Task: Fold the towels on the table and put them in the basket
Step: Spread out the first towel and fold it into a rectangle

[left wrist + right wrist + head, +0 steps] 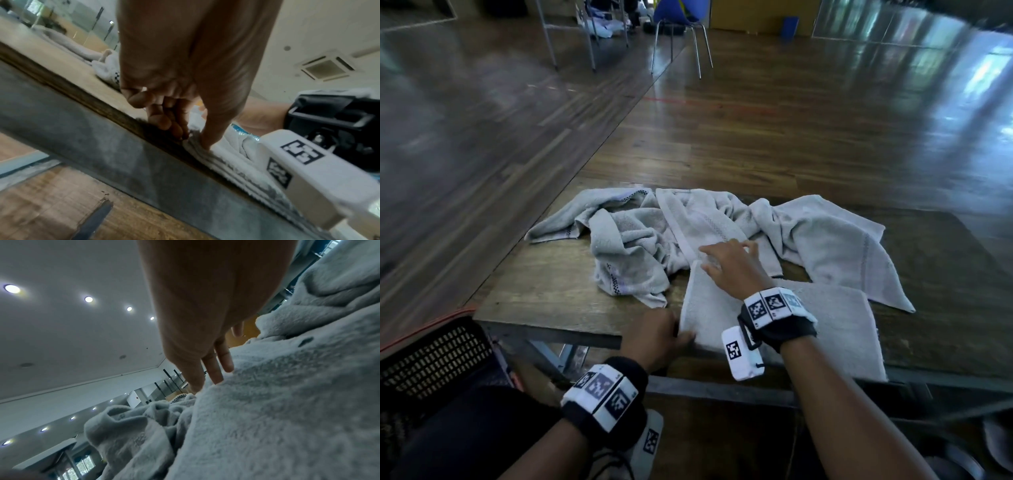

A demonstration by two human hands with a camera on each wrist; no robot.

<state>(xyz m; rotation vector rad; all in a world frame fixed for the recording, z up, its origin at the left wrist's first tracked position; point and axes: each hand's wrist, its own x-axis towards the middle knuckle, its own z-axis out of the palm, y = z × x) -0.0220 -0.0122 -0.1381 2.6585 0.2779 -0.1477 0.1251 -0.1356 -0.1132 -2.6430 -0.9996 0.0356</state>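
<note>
Hidden: basket [431, 353] cut off at left edge.
Towel [808, 322]: pale grey, folded flat.
Left hand [650, 339]: pinching its near corner.
Right hand [732, 263]: fingers flat, pressing it.

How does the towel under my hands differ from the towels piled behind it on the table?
The near towel lies flat and smooth, folded, at the table's front edge; the piled towels are crumpled and farther back. The left hand pinches the near towel's corner and the right hand presses it. All are pale grey terry.
</note>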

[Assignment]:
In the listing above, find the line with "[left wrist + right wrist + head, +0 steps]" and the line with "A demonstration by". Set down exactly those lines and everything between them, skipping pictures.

[Exercise answer]:
[left wrist + right wrist + head, +0 steps] 

A demonstration by two human hands with a camera on each wrist; no robot.

This finishes the answer.